TASK INSTRUCTIONS ->
Provide only the number of lines in the data below that contain the string "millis".

── DATA EXTRACTS ──

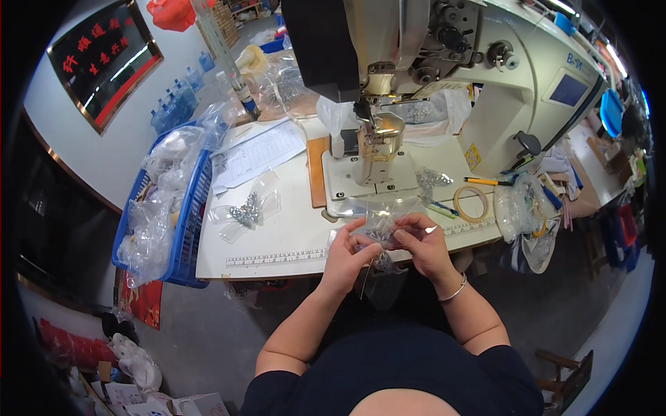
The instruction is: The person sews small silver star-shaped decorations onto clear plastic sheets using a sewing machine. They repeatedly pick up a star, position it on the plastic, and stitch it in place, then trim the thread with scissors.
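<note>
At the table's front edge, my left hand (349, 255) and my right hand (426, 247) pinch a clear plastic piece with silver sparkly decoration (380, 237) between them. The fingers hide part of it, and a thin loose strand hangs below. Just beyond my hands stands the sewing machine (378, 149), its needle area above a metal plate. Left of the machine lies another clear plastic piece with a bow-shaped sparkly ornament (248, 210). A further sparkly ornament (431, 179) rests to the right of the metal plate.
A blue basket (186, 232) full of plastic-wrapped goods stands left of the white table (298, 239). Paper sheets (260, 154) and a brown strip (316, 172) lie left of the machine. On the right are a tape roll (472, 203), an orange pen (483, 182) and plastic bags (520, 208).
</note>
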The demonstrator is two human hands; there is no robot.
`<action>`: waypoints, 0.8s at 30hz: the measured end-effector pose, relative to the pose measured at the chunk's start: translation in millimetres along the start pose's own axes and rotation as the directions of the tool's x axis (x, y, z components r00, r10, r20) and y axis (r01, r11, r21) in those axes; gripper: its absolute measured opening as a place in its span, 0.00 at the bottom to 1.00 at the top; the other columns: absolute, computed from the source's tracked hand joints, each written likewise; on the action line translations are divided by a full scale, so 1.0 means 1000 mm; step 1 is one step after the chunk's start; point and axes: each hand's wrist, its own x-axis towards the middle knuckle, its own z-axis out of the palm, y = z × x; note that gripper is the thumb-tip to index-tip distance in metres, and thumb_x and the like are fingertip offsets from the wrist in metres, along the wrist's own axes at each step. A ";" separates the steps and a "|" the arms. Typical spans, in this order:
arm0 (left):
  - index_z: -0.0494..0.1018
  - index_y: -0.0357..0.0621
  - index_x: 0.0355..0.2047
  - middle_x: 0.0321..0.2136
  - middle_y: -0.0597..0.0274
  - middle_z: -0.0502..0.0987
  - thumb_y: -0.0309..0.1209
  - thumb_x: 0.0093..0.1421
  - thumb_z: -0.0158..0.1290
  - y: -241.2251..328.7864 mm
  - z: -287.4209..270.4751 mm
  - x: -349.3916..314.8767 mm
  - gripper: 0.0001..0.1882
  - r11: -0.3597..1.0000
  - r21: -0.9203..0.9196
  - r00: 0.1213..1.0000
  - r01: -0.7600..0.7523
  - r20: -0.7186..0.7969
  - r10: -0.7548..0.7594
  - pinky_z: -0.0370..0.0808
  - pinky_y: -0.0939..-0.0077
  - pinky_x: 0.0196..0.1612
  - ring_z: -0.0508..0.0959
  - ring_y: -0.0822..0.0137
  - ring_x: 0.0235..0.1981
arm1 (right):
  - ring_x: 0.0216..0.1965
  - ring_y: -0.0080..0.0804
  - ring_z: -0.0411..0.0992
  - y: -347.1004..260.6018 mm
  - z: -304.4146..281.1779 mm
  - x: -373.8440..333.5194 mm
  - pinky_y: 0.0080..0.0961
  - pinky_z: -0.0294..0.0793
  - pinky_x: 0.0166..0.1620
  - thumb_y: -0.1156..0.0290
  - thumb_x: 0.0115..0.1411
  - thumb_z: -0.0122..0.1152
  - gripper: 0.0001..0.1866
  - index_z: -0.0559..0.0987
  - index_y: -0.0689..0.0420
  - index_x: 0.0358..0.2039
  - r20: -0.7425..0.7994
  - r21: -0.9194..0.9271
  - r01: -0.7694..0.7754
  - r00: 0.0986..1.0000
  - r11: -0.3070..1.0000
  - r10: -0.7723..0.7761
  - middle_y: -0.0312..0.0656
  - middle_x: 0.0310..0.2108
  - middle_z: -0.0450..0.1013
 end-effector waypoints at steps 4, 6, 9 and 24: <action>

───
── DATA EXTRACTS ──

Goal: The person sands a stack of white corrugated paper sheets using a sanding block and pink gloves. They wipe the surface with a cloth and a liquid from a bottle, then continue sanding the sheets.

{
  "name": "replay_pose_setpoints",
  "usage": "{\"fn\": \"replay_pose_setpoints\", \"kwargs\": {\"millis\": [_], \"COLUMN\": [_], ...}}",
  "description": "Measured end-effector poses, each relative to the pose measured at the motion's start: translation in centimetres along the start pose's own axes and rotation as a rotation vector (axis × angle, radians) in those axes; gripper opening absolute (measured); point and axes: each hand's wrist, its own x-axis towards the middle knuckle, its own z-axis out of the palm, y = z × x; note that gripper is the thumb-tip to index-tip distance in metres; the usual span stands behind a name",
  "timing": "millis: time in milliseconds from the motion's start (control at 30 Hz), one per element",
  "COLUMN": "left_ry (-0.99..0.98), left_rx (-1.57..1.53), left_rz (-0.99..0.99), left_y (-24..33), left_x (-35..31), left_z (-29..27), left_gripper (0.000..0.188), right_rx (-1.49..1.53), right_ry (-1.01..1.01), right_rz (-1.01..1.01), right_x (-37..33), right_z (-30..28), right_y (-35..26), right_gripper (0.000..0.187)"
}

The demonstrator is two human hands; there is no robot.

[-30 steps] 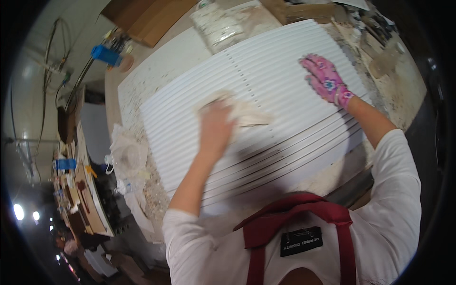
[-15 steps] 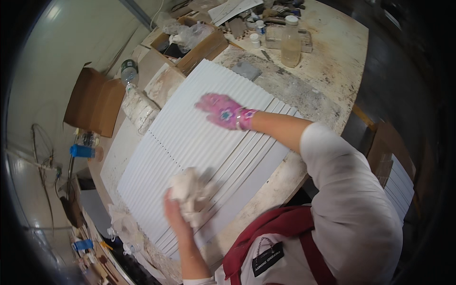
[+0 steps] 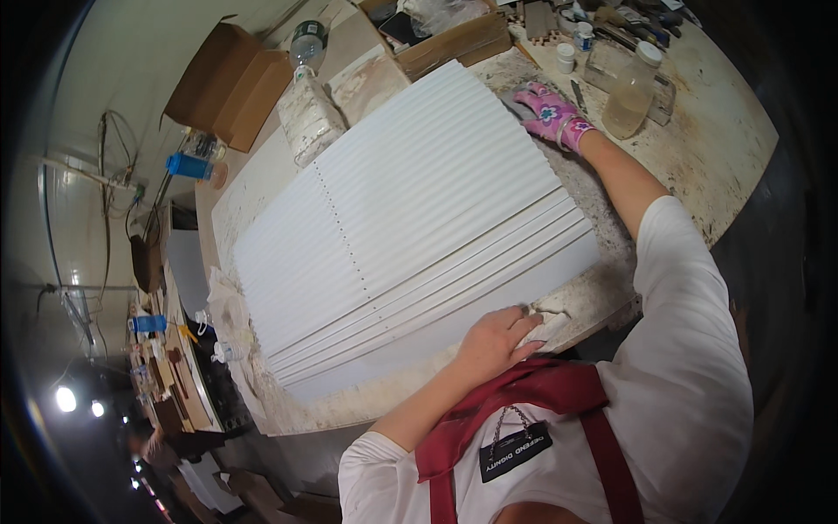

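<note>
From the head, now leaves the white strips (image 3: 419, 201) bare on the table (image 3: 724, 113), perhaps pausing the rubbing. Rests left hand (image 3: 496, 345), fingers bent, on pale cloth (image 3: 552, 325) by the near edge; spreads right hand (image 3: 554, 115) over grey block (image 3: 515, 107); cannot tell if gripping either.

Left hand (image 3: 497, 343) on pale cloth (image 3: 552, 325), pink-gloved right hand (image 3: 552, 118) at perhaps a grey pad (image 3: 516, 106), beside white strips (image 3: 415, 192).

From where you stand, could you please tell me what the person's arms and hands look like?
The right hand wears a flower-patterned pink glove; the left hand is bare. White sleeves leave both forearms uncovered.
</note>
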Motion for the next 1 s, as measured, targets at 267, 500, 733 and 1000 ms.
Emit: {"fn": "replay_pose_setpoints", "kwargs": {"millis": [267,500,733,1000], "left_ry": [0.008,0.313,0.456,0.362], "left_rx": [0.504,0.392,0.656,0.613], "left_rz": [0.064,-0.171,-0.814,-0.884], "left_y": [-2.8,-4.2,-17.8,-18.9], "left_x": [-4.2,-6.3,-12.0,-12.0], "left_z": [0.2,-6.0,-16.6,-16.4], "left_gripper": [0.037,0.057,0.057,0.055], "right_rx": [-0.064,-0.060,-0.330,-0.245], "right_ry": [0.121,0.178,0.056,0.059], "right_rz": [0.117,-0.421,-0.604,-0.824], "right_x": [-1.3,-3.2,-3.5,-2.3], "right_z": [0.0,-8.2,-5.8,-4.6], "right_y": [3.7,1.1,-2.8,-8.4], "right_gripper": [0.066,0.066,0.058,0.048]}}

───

ANSWER FOR THIS EXERCISE ->
3